Nach deutschem Recht war dieser Eingriff in das „Privatleben“ gesetzlich vorgesehen, da die maßgebliche Bestimmung im BGB vorsieht, dass eine sozial-familiäre Beziehung besteht. Der Wille des Gesetzgebers hierbei ist, bestehenden Familienbindungen Vorrang gegenüber der Beziehung des leiblichen Vaters zu seinem Kind einzuräumen. Eine Untersuchung der Frage, ob Kontakte zwischen dem leiblichen Vater und den Kindern in deren Interesse liegt, war von daher gar nicht vorgesehen. Die Bestimmungen des deutschen Rechtes betrafen somit auch Fälle, in denen die Tatsache, dass eine solche Beziehung noch nicht bestand, gar nicht dem biologischen Vater zu zuschreiben war.

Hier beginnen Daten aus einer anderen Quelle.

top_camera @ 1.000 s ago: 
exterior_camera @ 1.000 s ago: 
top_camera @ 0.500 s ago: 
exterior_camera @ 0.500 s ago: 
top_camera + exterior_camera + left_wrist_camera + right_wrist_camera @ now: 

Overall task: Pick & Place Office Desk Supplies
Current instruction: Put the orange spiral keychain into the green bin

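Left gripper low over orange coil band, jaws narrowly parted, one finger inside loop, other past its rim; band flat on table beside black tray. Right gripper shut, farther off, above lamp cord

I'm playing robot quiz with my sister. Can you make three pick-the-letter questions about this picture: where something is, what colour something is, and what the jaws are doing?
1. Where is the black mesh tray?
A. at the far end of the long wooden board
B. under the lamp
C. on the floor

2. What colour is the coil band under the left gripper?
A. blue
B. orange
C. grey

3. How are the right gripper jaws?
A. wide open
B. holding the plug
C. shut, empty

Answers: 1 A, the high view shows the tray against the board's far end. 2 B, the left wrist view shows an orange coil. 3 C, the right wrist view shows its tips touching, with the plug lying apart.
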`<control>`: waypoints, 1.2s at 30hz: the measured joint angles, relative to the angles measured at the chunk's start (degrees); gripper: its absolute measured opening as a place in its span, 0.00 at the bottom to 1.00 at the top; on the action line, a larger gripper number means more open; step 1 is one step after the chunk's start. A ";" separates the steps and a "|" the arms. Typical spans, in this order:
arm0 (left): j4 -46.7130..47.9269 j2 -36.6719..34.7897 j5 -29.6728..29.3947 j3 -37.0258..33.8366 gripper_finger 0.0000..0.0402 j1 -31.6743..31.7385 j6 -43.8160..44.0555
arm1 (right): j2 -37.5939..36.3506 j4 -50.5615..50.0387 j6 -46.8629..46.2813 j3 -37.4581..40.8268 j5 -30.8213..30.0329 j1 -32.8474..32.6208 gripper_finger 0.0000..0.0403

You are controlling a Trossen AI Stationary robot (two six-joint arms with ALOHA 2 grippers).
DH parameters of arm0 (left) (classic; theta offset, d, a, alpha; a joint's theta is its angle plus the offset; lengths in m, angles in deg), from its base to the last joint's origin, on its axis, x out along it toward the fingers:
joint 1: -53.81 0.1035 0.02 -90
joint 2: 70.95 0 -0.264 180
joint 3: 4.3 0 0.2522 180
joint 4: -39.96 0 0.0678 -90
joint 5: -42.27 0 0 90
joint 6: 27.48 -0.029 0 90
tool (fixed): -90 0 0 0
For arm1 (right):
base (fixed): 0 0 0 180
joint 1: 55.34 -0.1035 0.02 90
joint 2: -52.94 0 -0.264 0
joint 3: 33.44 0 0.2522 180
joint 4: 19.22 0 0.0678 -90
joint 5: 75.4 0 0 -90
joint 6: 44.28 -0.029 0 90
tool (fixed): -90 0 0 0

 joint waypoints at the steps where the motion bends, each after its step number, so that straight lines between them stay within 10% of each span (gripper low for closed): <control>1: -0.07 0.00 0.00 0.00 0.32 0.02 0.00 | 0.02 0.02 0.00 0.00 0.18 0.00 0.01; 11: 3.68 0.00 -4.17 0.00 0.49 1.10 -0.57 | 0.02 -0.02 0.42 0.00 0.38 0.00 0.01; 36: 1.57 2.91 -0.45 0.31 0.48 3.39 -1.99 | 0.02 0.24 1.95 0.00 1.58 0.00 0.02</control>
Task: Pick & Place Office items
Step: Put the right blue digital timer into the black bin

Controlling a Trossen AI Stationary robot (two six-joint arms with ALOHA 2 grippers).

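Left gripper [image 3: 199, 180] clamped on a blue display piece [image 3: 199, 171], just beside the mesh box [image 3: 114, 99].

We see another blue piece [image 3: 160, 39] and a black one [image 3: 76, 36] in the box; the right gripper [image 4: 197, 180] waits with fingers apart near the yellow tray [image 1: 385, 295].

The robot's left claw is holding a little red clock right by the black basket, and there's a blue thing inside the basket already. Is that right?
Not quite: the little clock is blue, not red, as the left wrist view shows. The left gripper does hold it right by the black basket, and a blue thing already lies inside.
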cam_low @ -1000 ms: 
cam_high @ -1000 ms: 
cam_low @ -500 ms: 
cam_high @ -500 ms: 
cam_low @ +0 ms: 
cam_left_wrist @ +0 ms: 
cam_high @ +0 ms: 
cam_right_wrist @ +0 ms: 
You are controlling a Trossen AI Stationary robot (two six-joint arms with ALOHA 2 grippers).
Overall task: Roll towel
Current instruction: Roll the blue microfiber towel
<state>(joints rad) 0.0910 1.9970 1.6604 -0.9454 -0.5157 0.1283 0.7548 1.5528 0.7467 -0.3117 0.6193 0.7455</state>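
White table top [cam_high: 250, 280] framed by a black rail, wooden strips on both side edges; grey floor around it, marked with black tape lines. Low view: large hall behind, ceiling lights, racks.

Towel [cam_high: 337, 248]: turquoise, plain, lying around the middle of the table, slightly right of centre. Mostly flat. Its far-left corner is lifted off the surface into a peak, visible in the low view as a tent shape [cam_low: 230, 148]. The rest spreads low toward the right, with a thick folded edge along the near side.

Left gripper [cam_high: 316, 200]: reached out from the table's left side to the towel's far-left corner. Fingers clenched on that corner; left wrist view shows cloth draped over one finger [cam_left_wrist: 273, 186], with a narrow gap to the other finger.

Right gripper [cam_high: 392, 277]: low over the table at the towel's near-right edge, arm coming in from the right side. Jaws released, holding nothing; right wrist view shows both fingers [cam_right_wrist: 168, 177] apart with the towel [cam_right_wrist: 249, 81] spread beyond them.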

In vielen anderen Staaten haben die Gerichte die Möglichkeit zu überprüfen, ob der Kontakt zwischen dem leiblichen Vater und seinem Kind im Kindeswohlinteresse liegt und können sodann ggf. dem leiblichen Vater den Umgang gewähren.
Auch der Europäische Gerichtshof erkannte an, dass die bestehenden Bindungen gleichermaßen schutzwürdig sind wie die Beziehung des leiblichen Vaters zu seinem Kind. Es wäre jedoch eine gerechte Abwägung zwischen den konkurrierenden Rechten mehrere Betroffener notwendig gewesen – nämlich denen der Kinder, der Kindesmutter, des leiblichen Vaters, des rechtlichen Vaters und der Kinder der Mutter mit dem rechtlichen Vater, mithin der Halbgeschwister.
Diese Abwägung sah der Europäische Gerichtshof von dem deutschen Gericht nicht vorgenommen. Insbesondere hatte es das Oberlandesgericht vollständig unterlassen, die Frage zu prüfen, ob der Kontakt zwischen den Kindern und dem leiblichen Vater im Kindeswohlinteresse liege.